Carbon gradualism is based upon economic models that have shown themselves to be of limited value in describing ordinary economic development, the kind premised on externalizing the costs of fossil fuel combustion, let alone an understanding of the challenges of a rapid technological and social transition to a clean energy economy. (As an example, the road to industrial development for most developed and rapidly developing nations has relied on some form of protectionism and a domestic industrial policy, while free trade has remained an economic dogma for over a century). The simple fact that physical infrastructure, like buildings and bridges have a forty or more year life span clashes with the carbon gradualist assumption that the net-zero carbon society will be approached via “successive approximations”, dictated by stages of the carbon price/cap and the resulting changes in cost accounting by private investors related to that price. The type of physical infrastructure we have, often public property or a public good, is one of the main determinants of whether we can transition our civilization from one powered from fossil sources to one powered largely from renewable sources.
Instead, what is obviously required, given the nature of the challenge and short time available for change is a 180 degree “pivot” on multiple levels of society, away from fossil fuels and towards energy saving and clean energy. The “pivot” will not be instantaneous but at the highest conceptual and ethical levels might occur within a few days or weeks, followed by months and years of political fighting and, we hope, policymaking to salvage something of the Holocene climate. What is required is a resolve to abandon the fossil fuel industries as viable, future-oriented industries and turn to carbon-reducing and eliminating projects and industry segments that will deliver within a short period of time a near-zero or net-zero emissions society.
Such a pivot means the end of the petrostate, the close relationship between federal and state governments on the one hand and fossil fuel industries on the other hand. The petrostate in the United States has consisted of a set of direct and indirect subsidies as well as preferential rule-making and lax oversight of the oil, gas, and coal industries. The petrostate has of course been supported by lavish contributions to politicians and against action on fossil fuel dependence and global warming. Such an end of the petrostate will not be frictionless or easy but it must be conceptualized and then executed for the sake of everyone on the planet. Painfully for some politicians, chummy political relationships with the real and some of them honorable, human beings who work in the oil and gas industries will cease. These individuals and corporations are simply in the wrong business at the wrong time. Their efforts to extend that business beyond its expiration date are causing more destruction and chaos than is necessary to keep society functioning as it transitions from fossil primary energy to mostly or entirely renewable energy (there may be an ancillary role for a cleaner, newer form of nuclear energy). Many within the fossil fuel industries will fight tooth and nail and deploy massive political-economic resources to retain their position of political and economic privilege. Others, we hope, will understand that they need to bow out of their fossil fuel extraction and marketing endeavors and turn to other pursuits in harmony with the great societal pivot away from fossil fuels.
A Multi-level Pivot
The leaders of monetarily sovereign governments, like the US federal government, have the greatest latitude in determining the completeness and success of this pivot from fossil to clean energy, energy & resource efficiency and conservation. They have both the regulatory power and, as fiat currency issuers, the spending power to create new infrastructure, like electric transport infrastructure, electric transmission infrastructure, rules and regulations to encourage clean energy and energy efficiency, even encourage bicycling on a national scale etc. In addition changes in land use and tillage to fix more carbon are also within the power of regulations, government funded projects, and market incentives. With the instrument of monetary sovereignty, leaders of governments like the US federal government have the latitude to create within bounds of acceptable inflation levels and currency valuation, new realities that are in keeping with the demands of the climate challenge without regard for the pecuniary interests of the dying fossil fuel extraction sector. As the Modern Money school of economics has demonstrated, the spending of fiat currency issuing governments does not require funding via taxes or borrowing and therefore, unlike current monetary myths that demand fiscal austerity, does not subtract on a one-to-one basis from household or business wealth and income via taxation.

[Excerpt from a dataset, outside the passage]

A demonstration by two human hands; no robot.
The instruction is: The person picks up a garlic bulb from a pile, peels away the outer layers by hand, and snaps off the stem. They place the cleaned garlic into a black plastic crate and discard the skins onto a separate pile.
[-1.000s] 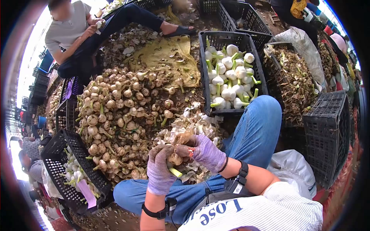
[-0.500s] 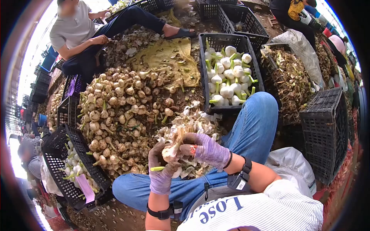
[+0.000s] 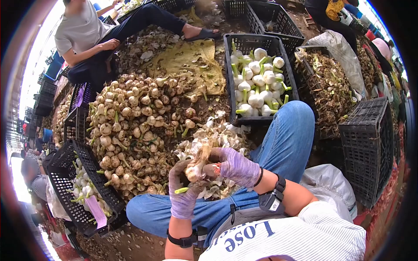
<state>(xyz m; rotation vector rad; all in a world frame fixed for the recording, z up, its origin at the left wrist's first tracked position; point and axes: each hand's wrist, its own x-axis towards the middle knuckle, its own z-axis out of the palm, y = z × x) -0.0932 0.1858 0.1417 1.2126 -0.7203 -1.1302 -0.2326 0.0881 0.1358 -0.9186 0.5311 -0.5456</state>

But state and local governments, currency users rather than currency issuers, can as well through leadership, rule-making, tax and spending policy create realities for regional and local communities that also pursue the goal of a net-zero carbon emitting society within the span of a few decades. They have lesser latitude and policy space than the leaders of national, monetarily sovereign governments because they must fund their operations via taxing money from the private sector (families and businesses) and therefore must compete with the private goals of individuals to save or consume. However through proposing and implementing wise investments on a local and regional level, a majority of a given constituency might be able to endorse that their tax dollars are well-spent to maintain and enhance the community, region, and ultimately the global climate in which they live. In the end, some degree of harmony between the policy orientations of the monetarily sovereign central government and local authorities will produce the fastest and most satisfactory results in the transition to a clean energy economy.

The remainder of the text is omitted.